Sellorm is WFH - Notes on the last 6 months of working from home

Photo by Thought Catalog on Unsplash.com

Photo by “Thought Catalog” on Unsplash.com

For the last 6 months I’ve been working from home. My job, like that of most other knowledge workers, isn’t really location dependent and can essentially be done from anywhere with an internet connection. About 6 months ago my project commitments started to ramp up and I arranged to work from home to better manage my time. I can honestly say it’s been transformational.

To start with, I appreciate that not everyone is able to work from home, or even wants to. It can be lonely, you can feel disconnected from the rest of the workforce and the home environment can be full of distractions.
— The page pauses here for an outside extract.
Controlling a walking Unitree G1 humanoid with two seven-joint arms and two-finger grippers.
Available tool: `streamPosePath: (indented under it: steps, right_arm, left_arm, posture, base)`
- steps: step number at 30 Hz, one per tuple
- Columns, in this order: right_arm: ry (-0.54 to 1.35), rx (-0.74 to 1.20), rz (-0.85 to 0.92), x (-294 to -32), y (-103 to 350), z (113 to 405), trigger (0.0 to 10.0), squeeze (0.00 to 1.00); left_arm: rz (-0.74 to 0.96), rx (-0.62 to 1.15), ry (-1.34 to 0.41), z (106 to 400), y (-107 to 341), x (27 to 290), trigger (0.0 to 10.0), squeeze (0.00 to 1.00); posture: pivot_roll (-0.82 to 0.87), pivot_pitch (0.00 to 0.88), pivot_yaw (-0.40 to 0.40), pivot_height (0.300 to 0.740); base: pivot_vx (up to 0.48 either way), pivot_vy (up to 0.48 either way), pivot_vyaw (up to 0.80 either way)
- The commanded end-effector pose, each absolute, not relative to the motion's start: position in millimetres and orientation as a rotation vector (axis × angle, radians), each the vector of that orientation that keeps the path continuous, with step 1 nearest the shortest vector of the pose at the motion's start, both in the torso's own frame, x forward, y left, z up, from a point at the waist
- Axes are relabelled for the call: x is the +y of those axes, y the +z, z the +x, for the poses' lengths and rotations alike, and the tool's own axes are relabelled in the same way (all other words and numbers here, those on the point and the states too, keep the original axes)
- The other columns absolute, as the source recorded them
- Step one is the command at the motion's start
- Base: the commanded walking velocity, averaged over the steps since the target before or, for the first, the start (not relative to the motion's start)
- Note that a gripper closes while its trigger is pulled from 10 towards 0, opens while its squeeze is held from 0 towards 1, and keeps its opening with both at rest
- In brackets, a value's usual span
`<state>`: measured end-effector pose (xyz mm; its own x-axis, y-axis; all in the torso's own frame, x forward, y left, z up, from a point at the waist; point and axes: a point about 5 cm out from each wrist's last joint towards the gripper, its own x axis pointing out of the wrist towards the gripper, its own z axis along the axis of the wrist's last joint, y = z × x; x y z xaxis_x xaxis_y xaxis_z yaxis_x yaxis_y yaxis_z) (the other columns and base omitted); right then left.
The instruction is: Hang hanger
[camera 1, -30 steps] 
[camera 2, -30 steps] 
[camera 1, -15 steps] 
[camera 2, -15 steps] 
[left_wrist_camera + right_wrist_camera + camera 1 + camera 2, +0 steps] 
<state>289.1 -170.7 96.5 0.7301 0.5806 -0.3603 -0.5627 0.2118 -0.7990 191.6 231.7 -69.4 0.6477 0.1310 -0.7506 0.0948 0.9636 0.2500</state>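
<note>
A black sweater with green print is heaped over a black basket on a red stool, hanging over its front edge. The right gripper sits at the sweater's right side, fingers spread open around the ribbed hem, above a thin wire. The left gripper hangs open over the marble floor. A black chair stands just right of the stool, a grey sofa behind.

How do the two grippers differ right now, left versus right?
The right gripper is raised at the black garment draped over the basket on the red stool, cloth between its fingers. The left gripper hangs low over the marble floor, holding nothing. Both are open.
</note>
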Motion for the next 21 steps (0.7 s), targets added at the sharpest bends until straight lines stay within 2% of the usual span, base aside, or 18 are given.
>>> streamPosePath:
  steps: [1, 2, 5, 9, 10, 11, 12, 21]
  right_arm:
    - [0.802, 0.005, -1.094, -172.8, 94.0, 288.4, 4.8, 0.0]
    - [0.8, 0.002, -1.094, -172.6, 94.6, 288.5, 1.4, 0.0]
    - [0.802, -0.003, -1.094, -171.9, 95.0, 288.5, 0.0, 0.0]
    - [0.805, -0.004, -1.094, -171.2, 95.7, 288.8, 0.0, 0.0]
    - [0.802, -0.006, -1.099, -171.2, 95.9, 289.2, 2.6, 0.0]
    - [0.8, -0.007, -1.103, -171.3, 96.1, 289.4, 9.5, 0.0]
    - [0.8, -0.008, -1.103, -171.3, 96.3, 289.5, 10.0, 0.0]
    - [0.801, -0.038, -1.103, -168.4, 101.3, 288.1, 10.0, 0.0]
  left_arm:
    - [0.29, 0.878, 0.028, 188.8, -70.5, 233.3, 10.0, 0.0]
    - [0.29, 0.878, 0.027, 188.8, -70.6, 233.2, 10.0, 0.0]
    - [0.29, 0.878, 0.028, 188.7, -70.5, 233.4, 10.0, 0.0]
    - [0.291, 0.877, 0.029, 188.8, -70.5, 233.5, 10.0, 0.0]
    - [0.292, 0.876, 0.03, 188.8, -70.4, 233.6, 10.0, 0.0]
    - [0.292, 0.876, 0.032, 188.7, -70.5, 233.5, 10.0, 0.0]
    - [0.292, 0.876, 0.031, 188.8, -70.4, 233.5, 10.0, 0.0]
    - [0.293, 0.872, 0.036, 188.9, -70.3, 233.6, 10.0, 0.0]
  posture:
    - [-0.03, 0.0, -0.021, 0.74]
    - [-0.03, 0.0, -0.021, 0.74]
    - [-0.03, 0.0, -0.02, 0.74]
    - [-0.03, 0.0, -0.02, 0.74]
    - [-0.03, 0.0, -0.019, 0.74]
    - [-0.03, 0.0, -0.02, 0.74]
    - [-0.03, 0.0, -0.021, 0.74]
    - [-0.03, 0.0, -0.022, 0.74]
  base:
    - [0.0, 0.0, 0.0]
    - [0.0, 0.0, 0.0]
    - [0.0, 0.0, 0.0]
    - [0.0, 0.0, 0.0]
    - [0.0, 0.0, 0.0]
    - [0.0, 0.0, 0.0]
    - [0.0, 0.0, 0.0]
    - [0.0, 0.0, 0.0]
For me though, it’s been a phenomenal experience.

With my job, Head of Data Engineering at a data science consultancy, the office is full of almost non-stop interruptions. I do my best, most creative work when I can focus and large open-plan offices are not conducive to achieving or maintaining focus at all.

As you may have read about elsewhere, it’s not always easy to properly separate work-life from home-life when you live and work in the same place. In the early weeks I was over-working a lot. I’ve learned to compartmentalise much better as time’s gone on. I’m lucky enough to have an office space outside of the house (we actually converted the back half of our garage), so that helps, as does having a separate laptop and phone for work and home. As a consequence, I’ve got a lot more done in the time I have available and still maintained a decent distinction between home and work.
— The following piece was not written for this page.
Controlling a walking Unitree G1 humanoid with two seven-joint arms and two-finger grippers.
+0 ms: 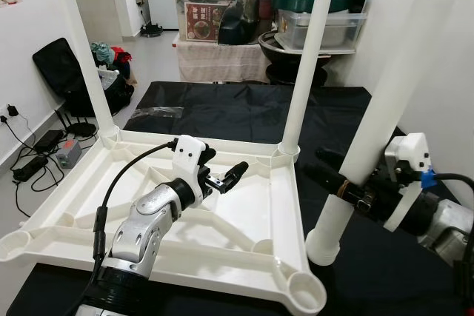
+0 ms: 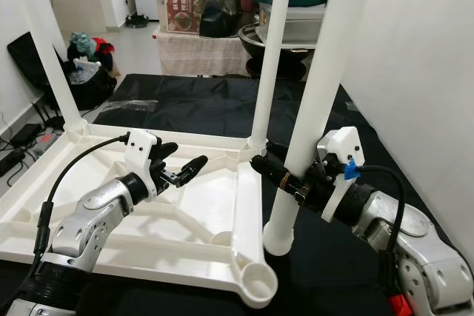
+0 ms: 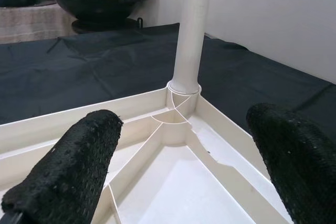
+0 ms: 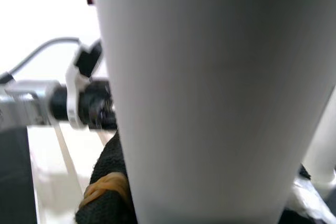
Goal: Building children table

The biggest difference though has been in my relationship with my family. When I go into the office I have a one hour commute in each direction and a one hour break for lunch. That’s three hours a day that working from home gives back to my family.
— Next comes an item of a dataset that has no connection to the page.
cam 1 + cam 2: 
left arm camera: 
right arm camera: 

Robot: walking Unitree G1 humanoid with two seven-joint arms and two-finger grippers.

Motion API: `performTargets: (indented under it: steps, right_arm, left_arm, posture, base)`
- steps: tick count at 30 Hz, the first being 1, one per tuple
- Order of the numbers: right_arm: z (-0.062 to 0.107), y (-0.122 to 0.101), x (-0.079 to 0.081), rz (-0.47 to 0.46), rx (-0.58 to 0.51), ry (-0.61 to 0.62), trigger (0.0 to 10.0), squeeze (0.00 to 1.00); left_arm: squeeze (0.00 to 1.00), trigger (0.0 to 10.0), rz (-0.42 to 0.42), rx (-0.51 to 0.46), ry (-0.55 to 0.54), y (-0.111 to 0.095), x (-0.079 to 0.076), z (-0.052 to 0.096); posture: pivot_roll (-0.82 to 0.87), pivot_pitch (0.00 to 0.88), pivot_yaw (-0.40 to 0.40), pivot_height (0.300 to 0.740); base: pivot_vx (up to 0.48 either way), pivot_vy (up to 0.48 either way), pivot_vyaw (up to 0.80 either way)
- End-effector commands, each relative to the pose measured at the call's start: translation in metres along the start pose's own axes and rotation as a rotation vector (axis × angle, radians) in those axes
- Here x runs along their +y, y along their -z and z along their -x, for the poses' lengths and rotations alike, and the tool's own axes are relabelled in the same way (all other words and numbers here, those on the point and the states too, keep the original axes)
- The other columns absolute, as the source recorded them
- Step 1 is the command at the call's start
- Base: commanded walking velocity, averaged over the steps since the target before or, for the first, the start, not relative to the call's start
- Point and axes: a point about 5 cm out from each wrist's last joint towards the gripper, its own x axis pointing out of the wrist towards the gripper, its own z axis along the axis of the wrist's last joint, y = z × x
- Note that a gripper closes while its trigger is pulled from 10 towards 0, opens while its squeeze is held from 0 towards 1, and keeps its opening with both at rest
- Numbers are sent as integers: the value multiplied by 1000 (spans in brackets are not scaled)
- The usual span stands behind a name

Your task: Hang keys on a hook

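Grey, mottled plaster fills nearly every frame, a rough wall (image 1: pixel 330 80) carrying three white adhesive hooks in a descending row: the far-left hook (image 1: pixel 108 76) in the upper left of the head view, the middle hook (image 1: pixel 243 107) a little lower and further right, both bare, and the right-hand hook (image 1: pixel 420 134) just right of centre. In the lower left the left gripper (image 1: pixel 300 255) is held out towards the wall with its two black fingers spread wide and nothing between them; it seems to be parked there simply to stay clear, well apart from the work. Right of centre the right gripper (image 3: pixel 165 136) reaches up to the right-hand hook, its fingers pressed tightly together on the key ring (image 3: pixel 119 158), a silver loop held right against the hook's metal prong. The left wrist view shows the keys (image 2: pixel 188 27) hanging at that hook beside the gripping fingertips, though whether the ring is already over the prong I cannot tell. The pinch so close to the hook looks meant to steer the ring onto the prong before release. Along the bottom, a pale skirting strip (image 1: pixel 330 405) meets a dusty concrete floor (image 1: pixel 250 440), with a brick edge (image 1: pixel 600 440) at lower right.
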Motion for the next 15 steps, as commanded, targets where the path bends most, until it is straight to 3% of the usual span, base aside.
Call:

Over the course of a week that’s an extra 15 hours of family time! 15 hours! My kids are home-educated so they don’t have school to go to, but they’re very active in local home-ed groups so they’re in and out of the house all week. They know not to disturb me when I’m working, but love the fact that we have time for after work activities like going swimming, or to the cinema, which we weren’t really able to do before as I got home too late.

I have time to eat breakfast with my family and help get them ready in the mornings. I can eat lunch with them when they’re not out and about and I’m always home in time for dinner. Being available from 5:30pm means there’s more time for games or social activities, swimming lessons, baking cakes, watching movies, riding bikes and so on before bedtime.

At one point, my wife suffered a painful burn to her hand and was unable to drive for a few days. Most of the kids groups are local, but I was able to drive our daughter over to her woodwork class in the next town over and carry on working from a local cafe with minimal disruption to my day. It’s a great feeling being able to help take care of my family in situations like this and get my work done at the same time.

Not every job offers any amount of remote working and the UK is definitely behind the US in this area, so jobs that are 100% remote are very rare indeed. It’s becoming increasingly common to expect some amount of remote working though and the amount of co-working spaces springing up, even in relatively quiet places like my little corner of the world is testament to that fact. As traffic seems to get increasingly worse, hopefully more companies will be forward thinking enough to take the remote working plunge. As the technology used to support this way of working continues to improve, I think it’s a trend that’s here to stay. It’s cheaper than taking up office space, and makes a lot of employees (like this one!) very happy indeed. And I know my family would agree.